Task to carry out> Please return the lines of the data that contain "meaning".
[[ Data open ]]
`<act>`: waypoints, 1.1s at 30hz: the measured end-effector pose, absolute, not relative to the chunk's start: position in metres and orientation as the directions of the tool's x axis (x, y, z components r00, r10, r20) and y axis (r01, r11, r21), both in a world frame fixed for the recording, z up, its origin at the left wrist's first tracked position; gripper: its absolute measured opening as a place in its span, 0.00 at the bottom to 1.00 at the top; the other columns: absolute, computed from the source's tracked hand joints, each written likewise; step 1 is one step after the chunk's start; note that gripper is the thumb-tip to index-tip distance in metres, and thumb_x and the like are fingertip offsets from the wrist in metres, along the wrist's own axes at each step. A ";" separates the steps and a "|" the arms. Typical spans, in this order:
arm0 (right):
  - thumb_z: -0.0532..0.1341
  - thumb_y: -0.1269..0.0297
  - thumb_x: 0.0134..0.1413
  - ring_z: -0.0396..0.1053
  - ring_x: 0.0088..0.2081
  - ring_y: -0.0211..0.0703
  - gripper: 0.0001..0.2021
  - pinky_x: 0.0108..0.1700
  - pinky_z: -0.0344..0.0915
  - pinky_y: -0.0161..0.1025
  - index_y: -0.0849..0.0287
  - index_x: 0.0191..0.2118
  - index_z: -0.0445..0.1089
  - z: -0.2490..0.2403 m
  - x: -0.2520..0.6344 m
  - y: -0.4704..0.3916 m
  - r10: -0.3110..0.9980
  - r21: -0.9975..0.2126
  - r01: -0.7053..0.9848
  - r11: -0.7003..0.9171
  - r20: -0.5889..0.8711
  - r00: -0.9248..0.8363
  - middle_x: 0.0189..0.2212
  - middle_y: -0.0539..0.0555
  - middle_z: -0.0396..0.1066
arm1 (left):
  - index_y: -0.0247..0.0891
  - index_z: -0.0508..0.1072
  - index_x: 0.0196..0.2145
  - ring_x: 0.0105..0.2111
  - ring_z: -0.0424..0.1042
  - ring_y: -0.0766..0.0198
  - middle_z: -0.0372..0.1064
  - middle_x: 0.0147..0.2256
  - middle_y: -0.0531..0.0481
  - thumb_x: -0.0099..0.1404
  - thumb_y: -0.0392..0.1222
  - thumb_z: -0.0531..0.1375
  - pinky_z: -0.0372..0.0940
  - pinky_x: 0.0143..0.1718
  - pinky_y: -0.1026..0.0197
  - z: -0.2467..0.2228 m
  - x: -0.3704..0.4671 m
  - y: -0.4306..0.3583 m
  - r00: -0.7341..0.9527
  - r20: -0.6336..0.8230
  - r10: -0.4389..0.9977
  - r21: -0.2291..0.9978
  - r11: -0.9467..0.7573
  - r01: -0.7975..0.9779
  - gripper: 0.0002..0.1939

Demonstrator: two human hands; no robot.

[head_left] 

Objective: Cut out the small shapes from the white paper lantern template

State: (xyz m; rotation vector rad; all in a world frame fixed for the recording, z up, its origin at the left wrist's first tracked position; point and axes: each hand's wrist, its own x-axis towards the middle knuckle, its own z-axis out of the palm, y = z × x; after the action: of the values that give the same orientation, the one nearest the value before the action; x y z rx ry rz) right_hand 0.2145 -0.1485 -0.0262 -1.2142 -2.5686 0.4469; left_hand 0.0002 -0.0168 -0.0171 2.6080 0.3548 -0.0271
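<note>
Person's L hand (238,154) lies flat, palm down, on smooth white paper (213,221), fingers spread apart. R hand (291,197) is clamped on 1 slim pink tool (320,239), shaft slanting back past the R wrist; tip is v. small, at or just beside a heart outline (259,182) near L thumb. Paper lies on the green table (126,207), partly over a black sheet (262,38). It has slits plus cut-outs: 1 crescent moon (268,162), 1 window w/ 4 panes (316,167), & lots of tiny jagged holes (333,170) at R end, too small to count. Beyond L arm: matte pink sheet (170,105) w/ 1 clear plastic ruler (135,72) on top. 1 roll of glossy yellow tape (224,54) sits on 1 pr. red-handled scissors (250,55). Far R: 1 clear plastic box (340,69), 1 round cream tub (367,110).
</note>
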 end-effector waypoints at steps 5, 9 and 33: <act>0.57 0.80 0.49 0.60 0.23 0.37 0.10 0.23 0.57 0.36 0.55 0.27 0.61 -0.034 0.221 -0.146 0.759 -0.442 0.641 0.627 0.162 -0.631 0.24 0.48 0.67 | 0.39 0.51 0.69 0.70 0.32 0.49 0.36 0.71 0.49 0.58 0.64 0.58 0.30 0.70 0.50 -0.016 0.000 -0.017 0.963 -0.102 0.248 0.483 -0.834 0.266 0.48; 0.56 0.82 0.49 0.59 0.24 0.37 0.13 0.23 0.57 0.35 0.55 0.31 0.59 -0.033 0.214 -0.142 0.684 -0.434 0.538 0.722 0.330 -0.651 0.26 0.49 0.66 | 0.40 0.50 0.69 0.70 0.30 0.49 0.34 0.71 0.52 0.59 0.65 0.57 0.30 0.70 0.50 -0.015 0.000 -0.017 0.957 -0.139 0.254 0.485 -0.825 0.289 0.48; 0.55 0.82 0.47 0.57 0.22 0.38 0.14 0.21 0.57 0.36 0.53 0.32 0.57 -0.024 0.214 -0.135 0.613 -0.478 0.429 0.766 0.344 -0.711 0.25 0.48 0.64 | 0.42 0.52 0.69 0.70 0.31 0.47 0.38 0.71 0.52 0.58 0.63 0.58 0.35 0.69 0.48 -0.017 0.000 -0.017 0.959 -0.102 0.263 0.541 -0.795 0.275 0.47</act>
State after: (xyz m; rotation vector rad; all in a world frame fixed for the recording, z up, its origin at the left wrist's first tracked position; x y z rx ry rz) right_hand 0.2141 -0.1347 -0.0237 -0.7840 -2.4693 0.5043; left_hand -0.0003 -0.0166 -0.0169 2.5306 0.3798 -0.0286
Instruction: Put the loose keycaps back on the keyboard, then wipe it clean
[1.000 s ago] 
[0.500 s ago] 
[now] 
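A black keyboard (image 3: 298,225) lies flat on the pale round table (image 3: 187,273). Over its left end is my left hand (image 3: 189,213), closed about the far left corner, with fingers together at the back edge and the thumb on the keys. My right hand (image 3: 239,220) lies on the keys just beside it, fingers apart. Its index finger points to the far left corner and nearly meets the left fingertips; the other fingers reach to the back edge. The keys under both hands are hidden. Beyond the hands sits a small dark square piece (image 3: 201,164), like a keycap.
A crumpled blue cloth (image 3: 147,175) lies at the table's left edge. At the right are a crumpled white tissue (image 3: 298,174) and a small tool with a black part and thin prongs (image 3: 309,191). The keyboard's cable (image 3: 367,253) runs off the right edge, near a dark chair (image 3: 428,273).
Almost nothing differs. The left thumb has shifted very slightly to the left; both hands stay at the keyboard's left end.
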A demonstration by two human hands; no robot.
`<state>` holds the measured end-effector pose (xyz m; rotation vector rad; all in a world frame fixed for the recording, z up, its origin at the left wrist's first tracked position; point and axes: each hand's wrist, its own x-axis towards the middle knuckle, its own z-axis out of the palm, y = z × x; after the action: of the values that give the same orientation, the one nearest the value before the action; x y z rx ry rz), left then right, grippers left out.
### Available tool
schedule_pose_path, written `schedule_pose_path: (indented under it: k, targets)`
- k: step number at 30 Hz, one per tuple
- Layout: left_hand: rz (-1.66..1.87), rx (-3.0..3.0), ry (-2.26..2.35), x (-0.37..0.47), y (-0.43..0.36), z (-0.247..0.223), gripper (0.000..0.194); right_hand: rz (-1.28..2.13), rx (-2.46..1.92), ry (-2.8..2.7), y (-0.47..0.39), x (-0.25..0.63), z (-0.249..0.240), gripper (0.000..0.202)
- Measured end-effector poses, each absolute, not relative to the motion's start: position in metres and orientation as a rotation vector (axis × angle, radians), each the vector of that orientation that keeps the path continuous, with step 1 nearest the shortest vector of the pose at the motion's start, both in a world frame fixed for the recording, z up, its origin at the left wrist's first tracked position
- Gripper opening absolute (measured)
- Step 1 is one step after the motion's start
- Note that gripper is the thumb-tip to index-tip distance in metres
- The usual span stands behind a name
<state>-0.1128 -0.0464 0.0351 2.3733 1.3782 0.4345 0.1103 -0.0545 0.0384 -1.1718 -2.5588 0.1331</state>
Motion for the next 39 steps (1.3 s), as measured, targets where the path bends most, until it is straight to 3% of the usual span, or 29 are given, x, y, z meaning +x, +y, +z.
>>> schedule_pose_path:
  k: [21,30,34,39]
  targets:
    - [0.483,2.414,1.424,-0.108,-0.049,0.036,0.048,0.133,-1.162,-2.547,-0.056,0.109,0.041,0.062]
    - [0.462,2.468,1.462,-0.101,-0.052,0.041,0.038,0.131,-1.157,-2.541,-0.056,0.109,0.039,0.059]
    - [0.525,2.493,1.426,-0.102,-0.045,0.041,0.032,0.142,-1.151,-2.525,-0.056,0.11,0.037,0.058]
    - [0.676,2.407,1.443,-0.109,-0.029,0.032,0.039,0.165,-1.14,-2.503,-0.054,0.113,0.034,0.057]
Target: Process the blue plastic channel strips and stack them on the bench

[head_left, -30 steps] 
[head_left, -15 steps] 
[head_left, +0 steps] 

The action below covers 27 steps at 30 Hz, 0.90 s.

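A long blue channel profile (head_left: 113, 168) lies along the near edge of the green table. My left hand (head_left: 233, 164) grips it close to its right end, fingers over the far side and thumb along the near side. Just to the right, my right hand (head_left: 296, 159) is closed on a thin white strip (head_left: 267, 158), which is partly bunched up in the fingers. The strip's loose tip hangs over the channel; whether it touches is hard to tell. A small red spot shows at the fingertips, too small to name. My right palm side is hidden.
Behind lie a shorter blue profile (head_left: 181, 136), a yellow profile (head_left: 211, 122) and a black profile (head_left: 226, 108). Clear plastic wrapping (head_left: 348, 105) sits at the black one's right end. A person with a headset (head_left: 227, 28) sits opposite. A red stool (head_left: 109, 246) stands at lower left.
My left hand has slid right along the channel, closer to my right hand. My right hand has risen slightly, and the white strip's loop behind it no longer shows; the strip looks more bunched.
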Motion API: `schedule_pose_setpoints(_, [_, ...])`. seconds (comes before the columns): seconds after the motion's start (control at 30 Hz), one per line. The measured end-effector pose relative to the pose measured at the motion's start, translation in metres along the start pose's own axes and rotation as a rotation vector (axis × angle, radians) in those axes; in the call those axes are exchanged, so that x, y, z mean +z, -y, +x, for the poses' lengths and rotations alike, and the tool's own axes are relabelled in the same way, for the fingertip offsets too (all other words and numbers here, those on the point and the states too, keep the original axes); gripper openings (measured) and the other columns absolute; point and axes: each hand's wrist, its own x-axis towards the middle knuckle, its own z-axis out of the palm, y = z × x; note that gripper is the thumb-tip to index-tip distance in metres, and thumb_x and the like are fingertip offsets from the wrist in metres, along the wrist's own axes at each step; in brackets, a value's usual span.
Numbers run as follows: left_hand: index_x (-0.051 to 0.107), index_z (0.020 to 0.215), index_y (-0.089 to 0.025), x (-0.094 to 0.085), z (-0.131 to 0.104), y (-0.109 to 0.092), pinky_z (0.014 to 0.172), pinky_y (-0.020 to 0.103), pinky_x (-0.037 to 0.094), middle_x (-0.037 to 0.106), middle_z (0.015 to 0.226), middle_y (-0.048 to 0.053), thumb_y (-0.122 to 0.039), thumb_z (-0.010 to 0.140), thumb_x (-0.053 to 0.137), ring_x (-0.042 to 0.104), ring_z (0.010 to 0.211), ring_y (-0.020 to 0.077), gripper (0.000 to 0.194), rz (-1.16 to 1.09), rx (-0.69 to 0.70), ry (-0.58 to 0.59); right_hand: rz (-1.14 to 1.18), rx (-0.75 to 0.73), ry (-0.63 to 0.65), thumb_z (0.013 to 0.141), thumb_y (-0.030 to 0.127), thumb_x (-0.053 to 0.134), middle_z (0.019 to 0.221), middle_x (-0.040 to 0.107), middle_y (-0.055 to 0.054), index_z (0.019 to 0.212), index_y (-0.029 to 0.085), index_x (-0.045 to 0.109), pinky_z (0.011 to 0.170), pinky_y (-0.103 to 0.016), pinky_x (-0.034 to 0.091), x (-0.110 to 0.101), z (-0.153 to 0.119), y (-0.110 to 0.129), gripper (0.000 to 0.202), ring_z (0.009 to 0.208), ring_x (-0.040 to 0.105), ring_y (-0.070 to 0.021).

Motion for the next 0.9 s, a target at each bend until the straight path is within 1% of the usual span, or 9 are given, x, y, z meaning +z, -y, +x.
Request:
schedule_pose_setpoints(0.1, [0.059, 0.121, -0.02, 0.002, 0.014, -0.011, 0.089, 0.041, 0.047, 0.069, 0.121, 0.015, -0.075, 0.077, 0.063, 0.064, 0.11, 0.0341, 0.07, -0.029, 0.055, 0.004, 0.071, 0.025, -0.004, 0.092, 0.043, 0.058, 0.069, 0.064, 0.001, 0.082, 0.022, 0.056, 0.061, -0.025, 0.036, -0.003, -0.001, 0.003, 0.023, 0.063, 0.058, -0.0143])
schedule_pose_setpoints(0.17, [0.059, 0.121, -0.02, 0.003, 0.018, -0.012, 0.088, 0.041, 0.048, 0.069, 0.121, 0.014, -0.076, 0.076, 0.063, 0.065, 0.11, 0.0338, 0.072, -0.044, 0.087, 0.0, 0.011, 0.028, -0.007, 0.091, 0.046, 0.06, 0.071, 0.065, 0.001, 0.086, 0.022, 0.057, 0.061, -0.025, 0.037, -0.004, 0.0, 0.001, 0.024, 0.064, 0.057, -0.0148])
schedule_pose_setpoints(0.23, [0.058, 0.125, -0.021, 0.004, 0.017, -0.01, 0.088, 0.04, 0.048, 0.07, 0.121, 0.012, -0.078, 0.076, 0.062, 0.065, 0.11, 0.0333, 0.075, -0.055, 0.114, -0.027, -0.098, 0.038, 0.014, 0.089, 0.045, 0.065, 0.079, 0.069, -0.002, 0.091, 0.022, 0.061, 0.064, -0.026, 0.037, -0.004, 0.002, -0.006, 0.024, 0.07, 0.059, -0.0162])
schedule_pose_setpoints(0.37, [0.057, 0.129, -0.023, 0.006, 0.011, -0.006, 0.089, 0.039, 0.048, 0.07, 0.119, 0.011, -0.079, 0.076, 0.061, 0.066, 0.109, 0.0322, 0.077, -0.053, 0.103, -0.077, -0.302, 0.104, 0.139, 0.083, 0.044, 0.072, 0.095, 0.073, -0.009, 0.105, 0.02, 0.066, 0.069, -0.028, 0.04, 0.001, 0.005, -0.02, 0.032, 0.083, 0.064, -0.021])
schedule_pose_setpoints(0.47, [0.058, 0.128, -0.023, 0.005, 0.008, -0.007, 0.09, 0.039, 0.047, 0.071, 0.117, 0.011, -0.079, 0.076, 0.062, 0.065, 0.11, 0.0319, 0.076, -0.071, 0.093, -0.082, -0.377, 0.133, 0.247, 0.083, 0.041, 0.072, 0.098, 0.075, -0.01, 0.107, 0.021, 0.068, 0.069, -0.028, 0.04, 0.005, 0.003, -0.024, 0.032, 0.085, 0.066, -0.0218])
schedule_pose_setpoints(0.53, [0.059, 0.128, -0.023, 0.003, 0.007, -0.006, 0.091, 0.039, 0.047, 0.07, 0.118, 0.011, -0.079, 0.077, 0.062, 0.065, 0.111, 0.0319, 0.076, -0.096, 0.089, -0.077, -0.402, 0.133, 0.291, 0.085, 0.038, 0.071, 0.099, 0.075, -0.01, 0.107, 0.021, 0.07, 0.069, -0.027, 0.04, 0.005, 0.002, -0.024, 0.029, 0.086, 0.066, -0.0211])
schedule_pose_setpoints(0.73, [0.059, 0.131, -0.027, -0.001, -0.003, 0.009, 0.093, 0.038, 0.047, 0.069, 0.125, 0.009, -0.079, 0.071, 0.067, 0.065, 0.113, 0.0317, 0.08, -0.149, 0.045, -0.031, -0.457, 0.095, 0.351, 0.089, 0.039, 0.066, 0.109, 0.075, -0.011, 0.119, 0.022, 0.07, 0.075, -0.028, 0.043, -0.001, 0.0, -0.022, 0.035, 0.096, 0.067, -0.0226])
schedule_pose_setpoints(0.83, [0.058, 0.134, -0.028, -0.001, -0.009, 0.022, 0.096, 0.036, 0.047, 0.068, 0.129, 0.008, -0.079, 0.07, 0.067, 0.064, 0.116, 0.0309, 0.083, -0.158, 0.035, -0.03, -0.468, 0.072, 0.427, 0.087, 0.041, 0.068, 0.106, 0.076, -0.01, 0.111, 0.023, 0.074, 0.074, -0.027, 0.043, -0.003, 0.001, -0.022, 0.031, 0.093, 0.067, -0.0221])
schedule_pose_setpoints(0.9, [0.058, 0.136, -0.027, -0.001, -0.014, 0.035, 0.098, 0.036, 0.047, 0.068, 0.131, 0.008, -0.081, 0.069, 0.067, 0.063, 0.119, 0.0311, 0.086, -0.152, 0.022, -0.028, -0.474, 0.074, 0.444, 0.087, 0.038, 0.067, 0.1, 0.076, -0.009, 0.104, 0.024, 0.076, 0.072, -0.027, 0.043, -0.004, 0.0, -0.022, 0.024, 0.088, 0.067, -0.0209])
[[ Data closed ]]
Solution to the exercise>
Motion for the next 39 steps (1.3 s), as measured, targets where the path bends most, until it is straight to 3% of the usual span, or 29 are given, x, y, z meaning +x, +y, +z.
Motion for the next 0.9 s, a target at each bend until the straight path is within 1% of the usual span, or 9 are given, x, y, z meaning +z, -y, +x.

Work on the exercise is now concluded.